You’ll want to extend the main
method a bit to connect with the Client once at the start, also get API keys from the environment so you don’t need to compile them into the code. To do that, you can get them with std::env::var(_)
from the rust code and set the environment from the AWS console.
$ export QDRANT_URI=<qour Qdrant instance URI including port>
$ export QDRANT_API_KEY=<your Qdrant API key>
$ export COHERE_API_KEY=<your Cohere API key>
$ export COLLECTION_NAME=site-cohere
$ aws lambda update-function-configuration \
--function-name $LAMBDA_FUNCTION_NAME \
--environment "Variables={QDRANT_URI=$QDRANT_URI,\
QDRANT_API_KEY=$QDRANT_API_KEY,COHERE_API_KEY=${COHERE_API_KEY},\
COLLECTION_NAME=${COLLECTION_NAME}"`
In any event, you will arrive at one command line program to insert your data and one Lambda function. The former can just be cargo run
to set up the collection. For the latter, you can again call cargo lambda
and the AWS console:
$ export LAMBDA_FUNCTION_NAME=search
$ export LAMBDA_REGION=us-east-1
$ cargo lambda build --release --arm --output-format zip
Downloaded libc v0.2.137
# [..] output omitted for brevity
Finished release [optimized] target(s) in 1m 27s
$ # Update the function
$ aws lambda update-function-code --function-name $LAMBDA_FUNCTION_NAME \
--zip-file fileb://./target/lambda/page-search/bootstrap.zip \
--region $LAMBDA_REGION
Discussion
Lambda works by spinning up your function once the URL is called, so they don’t need to keep the compute on hand unless it is actually used.

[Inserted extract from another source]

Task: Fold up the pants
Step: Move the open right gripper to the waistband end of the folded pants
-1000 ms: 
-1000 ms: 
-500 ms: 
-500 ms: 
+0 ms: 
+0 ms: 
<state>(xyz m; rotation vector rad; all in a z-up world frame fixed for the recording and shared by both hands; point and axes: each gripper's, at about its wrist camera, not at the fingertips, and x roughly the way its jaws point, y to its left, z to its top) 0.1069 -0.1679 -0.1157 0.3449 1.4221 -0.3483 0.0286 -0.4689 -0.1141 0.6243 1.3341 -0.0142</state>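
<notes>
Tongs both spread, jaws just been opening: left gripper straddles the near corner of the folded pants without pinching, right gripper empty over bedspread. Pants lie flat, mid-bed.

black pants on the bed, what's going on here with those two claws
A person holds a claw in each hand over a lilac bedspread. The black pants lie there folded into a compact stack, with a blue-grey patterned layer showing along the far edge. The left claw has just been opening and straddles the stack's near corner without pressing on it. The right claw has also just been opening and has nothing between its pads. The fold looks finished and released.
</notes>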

This means that the first call will be burdened by some 1-2 seconds of latency for loading the function, later calls will resolve faster. Of course, there is also the latency for calling the embeddings provider and Qdrant. On the other hand, the free tier doesn’t cost a thing, so you certainly get what you pay for. And for many use cases, a result within one or two seconds is acceptable.

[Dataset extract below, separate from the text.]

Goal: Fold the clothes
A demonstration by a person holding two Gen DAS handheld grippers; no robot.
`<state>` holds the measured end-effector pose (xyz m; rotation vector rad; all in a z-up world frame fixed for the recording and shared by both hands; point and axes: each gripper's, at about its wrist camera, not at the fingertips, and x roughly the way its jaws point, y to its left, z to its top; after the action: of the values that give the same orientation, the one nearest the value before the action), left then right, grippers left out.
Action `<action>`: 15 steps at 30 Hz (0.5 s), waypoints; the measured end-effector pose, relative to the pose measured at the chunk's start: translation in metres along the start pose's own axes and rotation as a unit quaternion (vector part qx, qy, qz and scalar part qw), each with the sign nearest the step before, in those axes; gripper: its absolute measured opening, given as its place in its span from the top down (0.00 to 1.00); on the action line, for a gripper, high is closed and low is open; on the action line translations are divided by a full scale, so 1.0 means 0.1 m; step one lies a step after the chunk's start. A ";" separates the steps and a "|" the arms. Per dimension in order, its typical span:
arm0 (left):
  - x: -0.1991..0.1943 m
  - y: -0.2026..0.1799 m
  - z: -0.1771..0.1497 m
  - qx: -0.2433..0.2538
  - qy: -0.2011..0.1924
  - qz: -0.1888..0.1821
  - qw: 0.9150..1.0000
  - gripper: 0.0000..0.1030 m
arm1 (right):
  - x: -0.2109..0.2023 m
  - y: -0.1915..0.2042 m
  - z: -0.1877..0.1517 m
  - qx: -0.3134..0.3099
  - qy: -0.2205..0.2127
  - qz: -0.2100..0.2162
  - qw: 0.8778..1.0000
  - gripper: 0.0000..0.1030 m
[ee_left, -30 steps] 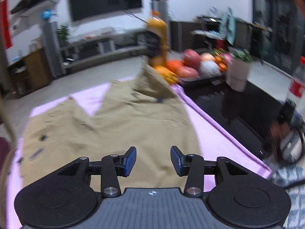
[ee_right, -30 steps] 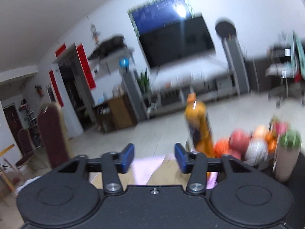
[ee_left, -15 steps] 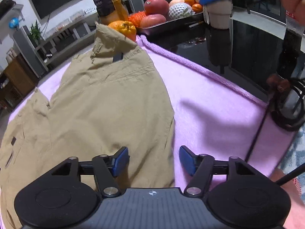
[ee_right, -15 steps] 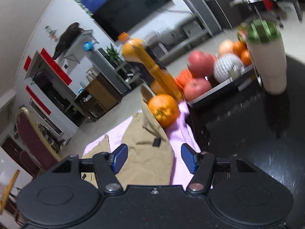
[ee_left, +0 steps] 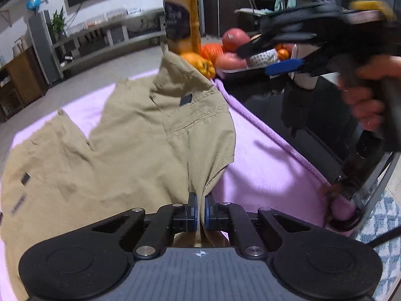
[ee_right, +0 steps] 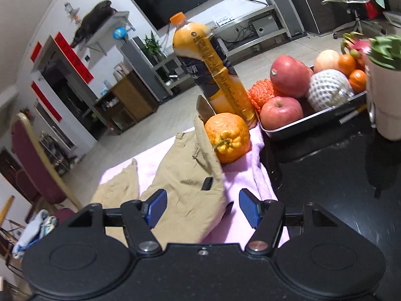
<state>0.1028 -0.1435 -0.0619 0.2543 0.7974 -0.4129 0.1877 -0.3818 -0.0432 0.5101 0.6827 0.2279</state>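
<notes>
A khaki garment (ee_left: pixel 125 150) lies spread on a pink blanket (ee_left: pixel 263 155). My left gripper (ee_left: pixel 200 200) is shut on its near right edge, and the cloth bunches up between the blue pads. The garment's far corner stands propped against an orange juice bottle (ee_left: pixel 183 17). A hand (ee_left: pixel 368 105) holds my right gripper (ee_left: pixel 270 56) above the table's right side. In the right wrist view that gripper (ee_right: pixel 201 207) is open above the garment's far end (ee_right: pixel 185 190), with nothing pinched between its fingers.
An orange (ee_right: pixel 228 136) and the juice bottle (ee_right: pixel 213 70) stand at the blanket's far corner. Behind them is a metal fruit tray (ee_right: pixel 313 123) and a pale cup (ee_right: pixel 386 100) on the black table (ee_right: pixel 325 188). A maroon chair (ee_right: pixel 27 155) stands off to the left.
My left gripper went from open to shut on the garment's near edge. My right gripper came down and tilted from facing the room to hovering over the garment's far end.
</notes>
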 end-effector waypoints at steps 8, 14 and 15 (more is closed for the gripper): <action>0.03 0.22 -0.09 -0.045 -0.005 -0.050 0.998 0.94 | 0.95 0.03 0.17 0.014 0.020 -0.056 0.998 0.60; 0.00 0.40 -0.17 -0.069 -0.017 -0.080 0.994 0.94 | 1.29 0.31 0.20 -0.024 0.034 -0.123 0.992 0.96; -0.01 0.43 -0.18 -0.073 -0.019 -0.084 0.994 0.94 | 1.31 0.38 0.20 -0.034 0.032 -0.136 0.990 0.96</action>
<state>0.1097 -0.0985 -0.0703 0.0428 0.8103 -0.5138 0.2982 -0.3097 -0.0817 0.3409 0.7959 0.0104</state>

Rust minimizes the overhead for the function, both in terms of file size and runtime. Using an embedding service means you don’t need to care about the details. Knowing the URL, API key and embedding size is sufficient. Finally, with free tiers for both Lambda and Qdrant as well as free credits for the embedding provider, the only cost is your time to set everything up. Who could argue with free?